Saturday, August 27, 2011

Buttercup Sun Day

The prompt at the Poetry Jam is to write about things looking up. This instantly came to mind:















Buttercup Sun Day

When things look down,
Look up;

That's a yellow buttercup
Hanging in the sky,

A welcome to an eye
Attuned to looking down,

Where every smile's a frown,
And every lifted brow

Becomes a worried scowl.
Better up, my friend,

Than down, for in the end,
It's up where solace lies --

It's hanging in the skies.





- Posted by Karen

Saturday, August 20, 2011

Rust















Look at the rust,
How it spreads like lichens
Over overlapping tin,
Turning panels rich red
Brown and bluish gray
And dusty black,
Until it grits the metal surface
To coarse sand and turns edges
Toward the sun like petals.
See the rust
That trims the drying buds
Of roses silent curled,
Paper-veined and thin,
Self-contained and beaten
By the peeling brown.
Listen to the creaking rust
Of threaded cap and pipe,
Complicit as they hold to one another.
Look at your rusty hair
Gone thin and white, my skin
Blooming with the creeping rust of age.
See us turn toward the sun
And hold to one another, complicit
In the silence of our veins.

- Posted by Karen

Monday, August 15, 2011

Thirst
















THIRST


It's in the way the rain falls
     in sharp, inexorable drops

until the world is long lines,
     stitching sky to earth.

It's in the driving needles
     that push hungry fawns to group
          and bed beneath the drooping birch.
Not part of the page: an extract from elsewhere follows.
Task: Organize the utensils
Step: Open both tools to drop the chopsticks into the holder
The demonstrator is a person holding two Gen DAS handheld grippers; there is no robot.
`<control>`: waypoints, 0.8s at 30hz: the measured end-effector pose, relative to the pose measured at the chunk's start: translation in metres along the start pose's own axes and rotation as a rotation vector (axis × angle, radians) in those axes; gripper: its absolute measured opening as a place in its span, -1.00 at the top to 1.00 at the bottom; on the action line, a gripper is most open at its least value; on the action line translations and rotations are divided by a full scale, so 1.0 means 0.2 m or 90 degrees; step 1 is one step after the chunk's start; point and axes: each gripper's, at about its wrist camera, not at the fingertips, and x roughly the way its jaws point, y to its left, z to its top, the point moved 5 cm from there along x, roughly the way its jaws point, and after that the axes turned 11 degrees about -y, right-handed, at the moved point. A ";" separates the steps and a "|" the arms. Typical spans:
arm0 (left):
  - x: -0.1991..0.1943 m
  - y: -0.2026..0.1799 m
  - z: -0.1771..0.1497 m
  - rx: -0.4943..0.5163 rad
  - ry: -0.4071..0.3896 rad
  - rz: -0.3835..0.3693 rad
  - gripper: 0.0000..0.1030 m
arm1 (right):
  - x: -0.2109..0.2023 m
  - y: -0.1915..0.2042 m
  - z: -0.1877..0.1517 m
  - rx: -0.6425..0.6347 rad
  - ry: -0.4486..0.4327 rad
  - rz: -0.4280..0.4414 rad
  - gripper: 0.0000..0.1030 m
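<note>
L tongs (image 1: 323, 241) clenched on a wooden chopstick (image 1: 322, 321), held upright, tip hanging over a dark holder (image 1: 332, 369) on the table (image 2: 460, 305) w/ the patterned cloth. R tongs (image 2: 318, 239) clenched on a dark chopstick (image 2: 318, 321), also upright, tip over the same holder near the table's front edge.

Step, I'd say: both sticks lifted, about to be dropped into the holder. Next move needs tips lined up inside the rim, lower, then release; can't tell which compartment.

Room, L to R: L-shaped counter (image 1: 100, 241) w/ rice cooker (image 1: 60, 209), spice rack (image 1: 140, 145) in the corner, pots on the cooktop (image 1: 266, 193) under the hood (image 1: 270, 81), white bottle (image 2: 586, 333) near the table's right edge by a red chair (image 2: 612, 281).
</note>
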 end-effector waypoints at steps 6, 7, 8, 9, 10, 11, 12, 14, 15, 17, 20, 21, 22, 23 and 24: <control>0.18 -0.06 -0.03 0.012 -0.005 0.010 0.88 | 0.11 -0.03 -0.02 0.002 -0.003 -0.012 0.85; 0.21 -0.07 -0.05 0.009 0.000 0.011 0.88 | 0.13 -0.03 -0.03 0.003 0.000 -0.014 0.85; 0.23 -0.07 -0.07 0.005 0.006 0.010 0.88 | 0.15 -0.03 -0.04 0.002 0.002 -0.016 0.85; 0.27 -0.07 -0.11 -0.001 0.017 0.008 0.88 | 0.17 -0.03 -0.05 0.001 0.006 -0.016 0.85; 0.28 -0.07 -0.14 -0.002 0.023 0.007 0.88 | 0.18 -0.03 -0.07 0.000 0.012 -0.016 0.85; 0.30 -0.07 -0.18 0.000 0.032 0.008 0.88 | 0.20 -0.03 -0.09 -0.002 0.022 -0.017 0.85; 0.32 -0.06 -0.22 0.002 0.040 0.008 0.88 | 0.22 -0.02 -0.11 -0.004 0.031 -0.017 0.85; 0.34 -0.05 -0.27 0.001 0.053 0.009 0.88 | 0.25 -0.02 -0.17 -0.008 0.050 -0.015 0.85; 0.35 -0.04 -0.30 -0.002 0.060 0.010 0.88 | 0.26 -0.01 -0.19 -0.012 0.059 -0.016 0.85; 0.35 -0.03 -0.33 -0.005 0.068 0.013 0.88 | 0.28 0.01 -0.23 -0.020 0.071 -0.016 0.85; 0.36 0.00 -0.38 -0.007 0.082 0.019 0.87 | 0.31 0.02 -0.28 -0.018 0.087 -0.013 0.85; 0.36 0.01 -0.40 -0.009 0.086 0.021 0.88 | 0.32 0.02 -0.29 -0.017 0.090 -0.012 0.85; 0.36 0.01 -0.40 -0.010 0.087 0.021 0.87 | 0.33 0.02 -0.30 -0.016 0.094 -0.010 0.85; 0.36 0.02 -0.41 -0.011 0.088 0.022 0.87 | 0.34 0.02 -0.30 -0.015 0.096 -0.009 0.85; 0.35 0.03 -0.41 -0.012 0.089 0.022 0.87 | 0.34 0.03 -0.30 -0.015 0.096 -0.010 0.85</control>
It's in the urge that makes them
     nuzzle sodden earth, returning,

 little by little, through a new washed world
     in certainty  and wonder

in search of tender shoots.

Thursday, August 11, 2011

On Looking at a Photo of Robert Frost

  

 On Looking at a Photo of Robert Frost

Who would have thought
     that Frost,

who looks
      in all the books

like some grand father,

 who cleaned the spring
      in spring

and stopped in winter woods --

who, looking at this white-haired
     gentle man
        
would ever think
     that he,

 who knew that walls
     can't stand,

but built them anyway,

this white haired gentle man --

who would have thought
      that even he,

would be acquainted
     with the night

like me?

 

Friday, August 5, 2011

Pyre

The Poetry Jam challenge is to write an elegy. This doesn't fit the bill, but it is about death, and I already had it in the works. Go to the Jam (click on the pic on my sidebar) and read more. For that matter, look below this poem for another about death. Cheerful, aren't I?


















When I burn low--
Cooling off with age
So that the fires of life
Are full too strong to be,

When I am bent --
Drawn unto the earth
So that the narrow bed
Is all the world I see,

When I dissolve --
Sift away through time
So nothing else is left
Except what's best of me,

When I am loosed --
Clay begun to shed
So I am but a mark
In someone's memory,

Then let me sail alone,
Untethered by regret
Burning in the night,
Grateful to be free.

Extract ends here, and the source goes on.